So it’s a new millennium. Bygones are bygones and I find myself on an Air Vietnam flight from Hong Kong to Hanoi because after all the crap we went through and us losing the war, these Vietnamese communists decide to embrace capitalism after all. We come in over these chocolate-colored rivers and the rice paddies, and the same water buffalo and women in conical straw hats are out there doing their thing like nothing ever happened, even up to the edge of the runway there’s women bending into the flooded fields plucking at the rice and it looks like we’re going to land right on top of them but they flash past and there’s a little clump of banana trees and then we’ve touched down.

The cab driver’s old enough and wiry enough that there probably was a time about thirty years ago he would’ve emptied an AK-47 clip into me if he’d had a chance, but instead he shoots me a killer smile, like he’s real glad to see me, and he says, “Hello. Good luck. We go.” And we go. Along the paddies, over the Red River, and into a city that the only U.S. service guys who got to see it were the John McCains, suffering for the duration and humming the anthem to keep from going mad. All this, while guys like me — and there were plenty of us — armies are fat with non-combatants — we fucked our brains out for God and country.

But even from sitting at a desk for a year, you still get a twist of something seeing the red flag and the yellow star and seeing the pith helmets on half these Vietnamese men in the streets and seeing big pictures of Ho Chi Minh everywhere.

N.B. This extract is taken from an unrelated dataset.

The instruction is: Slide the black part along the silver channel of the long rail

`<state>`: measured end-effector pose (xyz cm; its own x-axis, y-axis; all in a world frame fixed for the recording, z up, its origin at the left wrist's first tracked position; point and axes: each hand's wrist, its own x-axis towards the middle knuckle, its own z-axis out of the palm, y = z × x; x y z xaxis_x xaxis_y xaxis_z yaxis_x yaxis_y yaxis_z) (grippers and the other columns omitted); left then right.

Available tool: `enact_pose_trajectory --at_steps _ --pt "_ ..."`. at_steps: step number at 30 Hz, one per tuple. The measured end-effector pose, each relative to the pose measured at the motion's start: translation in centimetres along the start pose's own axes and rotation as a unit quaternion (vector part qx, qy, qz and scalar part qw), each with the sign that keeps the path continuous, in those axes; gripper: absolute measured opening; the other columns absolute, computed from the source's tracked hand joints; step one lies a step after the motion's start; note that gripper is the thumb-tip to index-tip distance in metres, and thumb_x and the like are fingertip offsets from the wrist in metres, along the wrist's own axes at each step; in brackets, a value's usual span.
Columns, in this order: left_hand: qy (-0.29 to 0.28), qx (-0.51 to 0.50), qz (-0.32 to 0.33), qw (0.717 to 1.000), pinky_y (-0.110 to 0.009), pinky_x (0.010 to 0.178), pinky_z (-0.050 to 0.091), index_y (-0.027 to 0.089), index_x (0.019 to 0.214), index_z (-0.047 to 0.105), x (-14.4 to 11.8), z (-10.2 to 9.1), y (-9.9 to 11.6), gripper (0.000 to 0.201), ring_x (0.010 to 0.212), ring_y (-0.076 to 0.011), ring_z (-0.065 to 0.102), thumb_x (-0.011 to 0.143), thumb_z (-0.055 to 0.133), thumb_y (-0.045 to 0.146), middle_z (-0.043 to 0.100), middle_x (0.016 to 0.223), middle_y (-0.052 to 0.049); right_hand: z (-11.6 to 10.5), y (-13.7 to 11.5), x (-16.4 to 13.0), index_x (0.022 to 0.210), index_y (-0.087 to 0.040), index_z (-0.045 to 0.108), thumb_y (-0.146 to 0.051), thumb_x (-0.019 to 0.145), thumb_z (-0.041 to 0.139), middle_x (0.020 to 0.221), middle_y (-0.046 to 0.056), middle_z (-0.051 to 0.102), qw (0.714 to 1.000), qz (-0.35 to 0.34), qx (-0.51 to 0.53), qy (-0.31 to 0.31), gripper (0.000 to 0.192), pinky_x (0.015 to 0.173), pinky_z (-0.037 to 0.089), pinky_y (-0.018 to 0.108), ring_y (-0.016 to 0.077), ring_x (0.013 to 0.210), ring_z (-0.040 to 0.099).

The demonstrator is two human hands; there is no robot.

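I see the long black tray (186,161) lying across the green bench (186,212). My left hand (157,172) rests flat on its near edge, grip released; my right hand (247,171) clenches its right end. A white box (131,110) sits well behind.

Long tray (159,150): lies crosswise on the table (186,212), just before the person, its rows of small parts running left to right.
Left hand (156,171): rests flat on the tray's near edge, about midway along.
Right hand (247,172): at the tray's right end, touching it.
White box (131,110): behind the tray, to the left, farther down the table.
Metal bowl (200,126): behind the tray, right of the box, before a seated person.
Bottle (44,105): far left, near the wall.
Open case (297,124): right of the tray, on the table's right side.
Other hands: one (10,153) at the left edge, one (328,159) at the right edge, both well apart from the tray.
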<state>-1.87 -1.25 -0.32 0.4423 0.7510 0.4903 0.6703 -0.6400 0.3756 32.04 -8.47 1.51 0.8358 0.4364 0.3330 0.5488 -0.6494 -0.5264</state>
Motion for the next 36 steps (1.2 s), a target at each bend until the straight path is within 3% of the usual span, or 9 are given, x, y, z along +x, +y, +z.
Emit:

I’m in cement. Communists love cement. Nothing’s as exciting to guys who
learned their politics in Moscow than a cement plant out on the edge of the city pumping coal smoke into the air and showing x-number of metric tons of industrial progress. Hey. I can’t criticize. I get caught up in it myself. Sometimes the guys I work with and me seem to get so heated up about vertical cyclone chambers and rotating kilns and pure Portland-grade cement — I mean sweet, marble-gray pure cement — that you’d think our secret sex lives was to jerk off on a fresh laid foundation. Just call my dick Mr. Rebar.

A guy and his job. Is that the real passion?

Hell no. It’s all sublimation, let me tell you.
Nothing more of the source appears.